» Problem to work on: Nothing in the data may be altered; the answer is a verbatim copy of it.

*** Opening Data section ***

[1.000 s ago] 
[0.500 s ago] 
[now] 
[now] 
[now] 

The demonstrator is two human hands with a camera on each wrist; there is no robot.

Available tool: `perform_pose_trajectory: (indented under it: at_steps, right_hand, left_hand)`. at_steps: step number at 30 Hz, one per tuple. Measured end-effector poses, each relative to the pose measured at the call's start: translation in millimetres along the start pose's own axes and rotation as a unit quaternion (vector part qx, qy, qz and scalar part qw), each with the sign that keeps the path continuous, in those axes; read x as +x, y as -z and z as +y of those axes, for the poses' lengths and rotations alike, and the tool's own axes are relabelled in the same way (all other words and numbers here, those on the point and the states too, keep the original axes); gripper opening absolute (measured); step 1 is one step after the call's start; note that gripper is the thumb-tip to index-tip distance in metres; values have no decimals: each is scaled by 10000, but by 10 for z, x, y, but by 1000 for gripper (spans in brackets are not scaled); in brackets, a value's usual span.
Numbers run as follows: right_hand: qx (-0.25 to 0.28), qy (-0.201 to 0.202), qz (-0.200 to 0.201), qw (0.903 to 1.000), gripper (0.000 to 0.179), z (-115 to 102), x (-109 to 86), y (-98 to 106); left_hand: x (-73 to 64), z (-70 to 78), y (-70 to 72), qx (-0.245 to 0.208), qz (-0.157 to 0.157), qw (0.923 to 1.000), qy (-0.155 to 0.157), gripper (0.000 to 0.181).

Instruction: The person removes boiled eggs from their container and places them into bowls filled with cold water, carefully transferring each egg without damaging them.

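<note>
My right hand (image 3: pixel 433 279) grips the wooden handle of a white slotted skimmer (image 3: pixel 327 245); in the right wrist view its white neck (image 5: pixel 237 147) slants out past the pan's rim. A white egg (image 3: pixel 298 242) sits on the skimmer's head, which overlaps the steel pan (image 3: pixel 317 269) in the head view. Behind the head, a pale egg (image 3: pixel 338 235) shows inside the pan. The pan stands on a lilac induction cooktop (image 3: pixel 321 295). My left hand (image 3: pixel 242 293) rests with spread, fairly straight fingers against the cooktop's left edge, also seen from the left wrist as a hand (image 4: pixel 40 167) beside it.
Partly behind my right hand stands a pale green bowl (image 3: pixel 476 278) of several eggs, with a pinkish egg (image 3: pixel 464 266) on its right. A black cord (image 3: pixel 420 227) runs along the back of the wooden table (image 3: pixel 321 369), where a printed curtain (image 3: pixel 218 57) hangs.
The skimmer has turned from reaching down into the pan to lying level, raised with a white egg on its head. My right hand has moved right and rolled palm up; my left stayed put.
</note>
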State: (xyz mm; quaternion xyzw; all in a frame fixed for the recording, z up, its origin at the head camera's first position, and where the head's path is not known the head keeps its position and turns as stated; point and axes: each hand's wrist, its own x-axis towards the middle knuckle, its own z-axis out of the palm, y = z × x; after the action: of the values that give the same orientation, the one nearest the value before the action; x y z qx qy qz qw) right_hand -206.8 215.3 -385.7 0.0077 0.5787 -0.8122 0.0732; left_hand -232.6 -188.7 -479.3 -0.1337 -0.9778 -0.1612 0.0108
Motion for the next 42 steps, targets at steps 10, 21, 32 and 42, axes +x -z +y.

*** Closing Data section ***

» Answer for the task:
[1.000 s ago] 
[0.500 s ago] 
[now] 
[now] 
[now] 

The demonstrator is two human hands with a camera on each wrist; there is no robot.

Available tool: `perform_pose_trajectory: (indented under it: at_steps, right_hand, left_hand)`. at_steps: step number at 30 Hz, one per tuple. Measured end-effector poses, each relative to the pose measured at the call's start: translation in millimetres along the start pose's own axes and rotation as a unit quaternion (vector part qx, qy, qz and scalar part qw), each with the sign that keeps the path continuous, in those axes; read x as +x, y as -z and z as +y of those axes, for the poses' lengths and rotations alike, and the tool's own axes are relabelled in the same way (all other words and numbers here, those on the point and the states too, keep the original axes); gripper opening absolute (measured); step 1 is one step after the call's start; note that gripper is the thumb-tip to index-tip distance in metres; values have no decimals: each is scaled by 10000, but by 10 for z, x, y, but by 1000 for gripper (spans in brackets are not scaled); in brackets, a value's usual span.
Numbers run as follows: right_hand: qx (-0.25 to 0.28), qy (-0.201 to 0.202), qz (-0.200 to 0.201), qw (0.903 to 1.000), gripper (0.000 to 0.179), z (-115 to 102), x (-109 to 86), y (-98 to 106); left_hand: x (-73 to 64), z (-70 to 78), y (-70 to 72), qx (-0.245 to 0.208), qz (-0.157 to 0.157), qw (0.923 to 1.000), qy (-0.155 to 0.157), gripper (0.000 to 0.181).

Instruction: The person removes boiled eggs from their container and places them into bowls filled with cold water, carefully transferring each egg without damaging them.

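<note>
My right hand (image 3: pixel 433 279) grips the wooden handle of a white slotted skimmer (image 3: pixel 327 245); in the right wrist view its white neck (image 5: pixel 237 147) slants out past the pan's rim. A white egg (image 3: pixel 298 242) sits on the skimmer's head, which overlaps the steel pan (image 3: pixel 317 269) in the head view. Behind the head, a pale egg (image 3: pixel 338 235) shows inside the pan. The pan stands on a lilac induction cooktop (image 3: pixel 321 295). My left hand (image 3: pixel 242 293) rests with spread, fairly straight fingers against the cooktop's left edge, also seen from the left wrist as a hand (image 4: pixel 40 167) beside it.
Partly behind my right hand stands a pale green bowl (image 3: pixel 476 278) of several eggs, with a pinkish egg (image 3: pixel 464 266) on its right. A black cord (image 3: pixel 420 227) runs along the back of the wooden table (image 3: pixel 321 369), where a printed curtain (image 3: pixel 218 57) hangs.
The skimmer has turned from reaching down into the pan to lying level, raised with a white egg on its head. My right hand has moved right and rolled palm up; my left stayed put.
</note>
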State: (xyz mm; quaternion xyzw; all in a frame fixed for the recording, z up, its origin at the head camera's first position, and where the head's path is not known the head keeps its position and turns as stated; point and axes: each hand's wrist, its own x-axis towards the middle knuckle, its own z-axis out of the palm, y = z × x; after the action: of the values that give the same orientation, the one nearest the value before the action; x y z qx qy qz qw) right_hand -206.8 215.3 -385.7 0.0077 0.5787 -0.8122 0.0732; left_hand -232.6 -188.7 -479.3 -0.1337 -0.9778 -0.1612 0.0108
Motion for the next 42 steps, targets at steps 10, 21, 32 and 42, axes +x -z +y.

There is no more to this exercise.